//nbkelley /homelab

Book Discovery Pipeline

Book Discovery Pipeline#

What Was Established#

A multi-agent, multi-node pipeline designed to identify high-prestige, upcoming literary works by analyzing critical reviews before they hit the mainstream.

Key Decisions#

  • Architecture: Two-tier agent system. Lightweight models (E4B) on the Orchestrator (T480) handle routing/filtering; heavier models (26B) on the Inference node (Pavilion) handle deep analysis.
  • Tech Stack: n8n (Orchestration), PostgreSQL (Data Storage), Hugo (Static Site Generation), Python/JS (Custom Logic).
  • Data Sources: RSS feeds (Literary Hub, etc.), Web Scraping (for indie blogs), and Goodreads API/Scraping for popularity comparison.

Current Configuration#

The Pipeline Chain#

  1. Ingestion: n8n fetches RSS feeds and scrapes blogs.
  2. Filtering (E4B): Classifies content (Review vs. News).
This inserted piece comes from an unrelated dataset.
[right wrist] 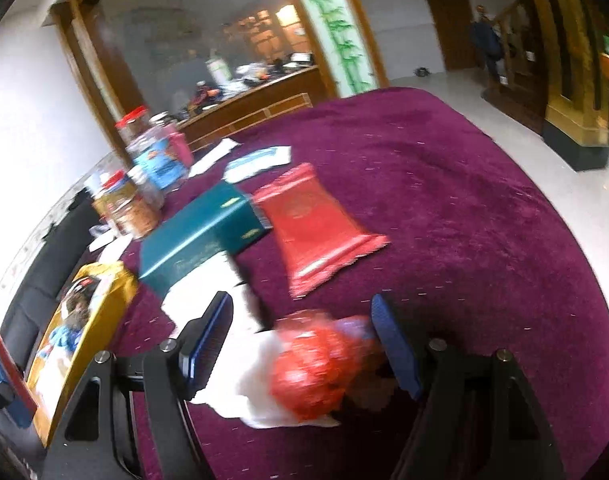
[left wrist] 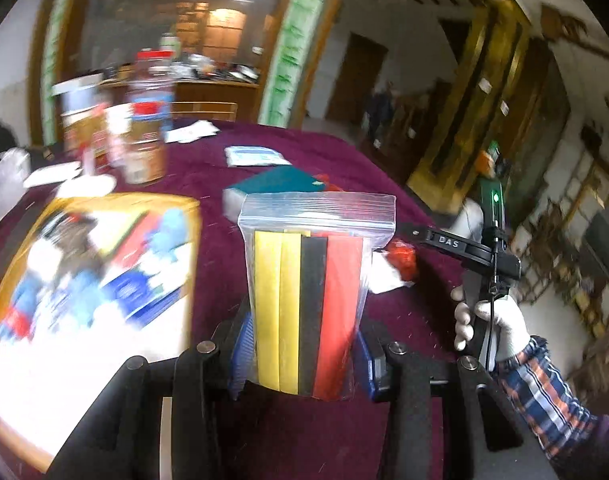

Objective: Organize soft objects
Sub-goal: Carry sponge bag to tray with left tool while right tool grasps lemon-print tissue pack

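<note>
My left gripper (left wrist: 302, 354) is shut on a clear zip bag (left wrist: 316, 280) of yellow, black and red strips, held upright above the purple tablecloth (left wrist: 312, 148). A yellow-rimmed tray (left wrist: 84, 280) with several soft items lies to its left. My right gripper (right wrist: 300, 344) is open, its blue pads either side of a red soft ball (right wrist: 316, 368) lying on white paper (right wrist: 248, 384). The ball also shows in the left wrist view (left wrist: 402, 258). A red packet (right wrist: 312, 228) lies beyond the right gripper. The right gripper's handle (left wrist: 488, 264) sits in a gloved hand.
A teal box (right wrist: 200, 240) lies left of the red packet, and shows in the left view (left wrist: 272, 188). Jars with red lids (right wrist: 136, 192) stand at the table's far left. White cards and a blue-white packet (left wrist: 254, 156) lie further back. The yellow tray (right wrist: 80, 320) is at left.
</note>
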Demonstrator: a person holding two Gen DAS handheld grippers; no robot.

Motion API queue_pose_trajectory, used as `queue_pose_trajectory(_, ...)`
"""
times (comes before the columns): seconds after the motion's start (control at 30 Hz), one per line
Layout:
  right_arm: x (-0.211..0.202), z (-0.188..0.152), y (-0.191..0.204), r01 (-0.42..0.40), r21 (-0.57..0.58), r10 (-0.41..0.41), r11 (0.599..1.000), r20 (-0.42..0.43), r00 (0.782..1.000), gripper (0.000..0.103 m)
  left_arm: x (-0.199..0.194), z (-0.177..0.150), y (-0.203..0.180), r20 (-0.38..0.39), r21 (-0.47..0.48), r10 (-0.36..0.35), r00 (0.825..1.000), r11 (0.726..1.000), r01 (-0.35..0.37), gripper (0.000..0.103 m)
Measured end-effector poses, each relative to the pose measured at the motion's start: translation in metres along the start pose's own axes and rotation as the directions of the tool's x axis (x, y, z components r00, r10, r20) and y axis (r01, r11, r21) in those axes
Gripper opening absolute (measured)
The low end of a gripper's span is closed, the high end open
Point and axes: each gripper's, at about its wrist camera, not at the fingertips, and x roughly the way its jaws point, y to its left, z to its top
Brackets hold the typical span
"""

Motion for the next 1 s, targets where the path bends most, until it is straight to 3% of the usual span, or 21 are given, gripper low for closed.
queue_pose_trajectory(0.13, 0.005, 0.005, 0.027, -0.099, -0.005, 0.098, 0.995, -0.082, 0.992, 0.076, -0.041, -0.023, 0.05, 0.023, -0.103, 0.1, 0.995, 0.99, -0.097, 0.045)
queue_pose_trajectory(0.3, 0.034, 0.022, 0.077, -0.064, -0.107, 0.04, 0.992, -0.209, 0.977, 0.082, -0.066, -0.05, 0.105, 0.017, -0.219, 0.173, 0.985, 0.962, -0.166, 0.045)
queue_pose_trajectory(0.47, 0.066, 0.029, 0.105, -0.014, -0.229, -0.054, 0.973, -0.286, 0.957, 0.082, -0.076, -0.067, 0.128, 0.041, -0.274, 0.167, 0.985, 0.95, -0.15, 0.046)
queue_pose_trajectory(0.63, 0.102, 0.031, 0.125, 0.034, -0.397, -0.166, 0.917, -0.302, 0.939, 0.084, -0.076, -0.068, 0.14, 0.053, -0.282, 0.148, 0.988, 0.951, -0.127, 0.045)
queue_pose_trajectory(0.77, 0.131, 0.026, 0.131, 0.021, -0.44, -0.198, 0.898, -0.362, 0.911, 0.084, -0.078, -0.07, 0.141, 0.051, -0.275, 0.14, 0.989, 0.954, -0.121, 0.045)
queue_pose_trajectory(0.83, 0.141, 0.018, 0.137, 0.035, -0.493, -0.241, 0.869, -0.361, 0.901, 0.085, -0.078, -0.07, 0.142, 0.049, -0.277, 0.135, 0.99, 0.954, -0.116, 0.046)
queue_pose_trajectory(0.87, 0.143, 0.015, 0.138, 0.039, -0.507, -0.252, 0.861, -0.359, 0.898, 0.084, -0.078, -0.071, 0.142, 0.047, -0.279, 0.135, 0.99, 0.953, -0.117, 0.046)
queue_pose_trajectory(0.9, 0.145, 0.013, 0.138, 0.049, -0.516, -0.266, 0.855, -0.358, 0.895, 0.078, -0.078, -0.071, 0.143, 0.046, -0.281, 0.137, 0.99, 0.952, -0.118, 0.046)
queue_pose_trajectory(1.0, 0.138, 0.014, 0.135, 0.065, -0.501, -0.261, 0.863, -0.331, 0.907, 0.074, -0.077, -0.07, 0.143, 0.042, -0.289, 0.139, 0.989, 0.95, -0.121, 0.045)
Discards non-reviews.
  3. Extraction (26B): Extracts title, author, publisher, and critical language.
  4. Scoring (26B): Analyates “prestige signals” (e.g., phrases like “formally ambitious”) and compares against Goodreads popularity.
  5. Aggregation: Aggregates data into PostgreSQL.
  6. Publication: n8n generates a Markdown file and commits it to a Hugo repository.

Data Schema (PostgreSQL)#

  • sources: RSS metadata.
  • articles: Raw ingested content.
  • books: Normalized book records.
  • reviews: Links articles to books + extracted critical language.
  • prestige_scores: Historical scoring for trend tracking.

Open Questions#

  • How to effectively scrape Substack/paywalled content without high costs.
  • Determining the optimal frequency for the pipeline run (Weekly vs. Bi-weekly).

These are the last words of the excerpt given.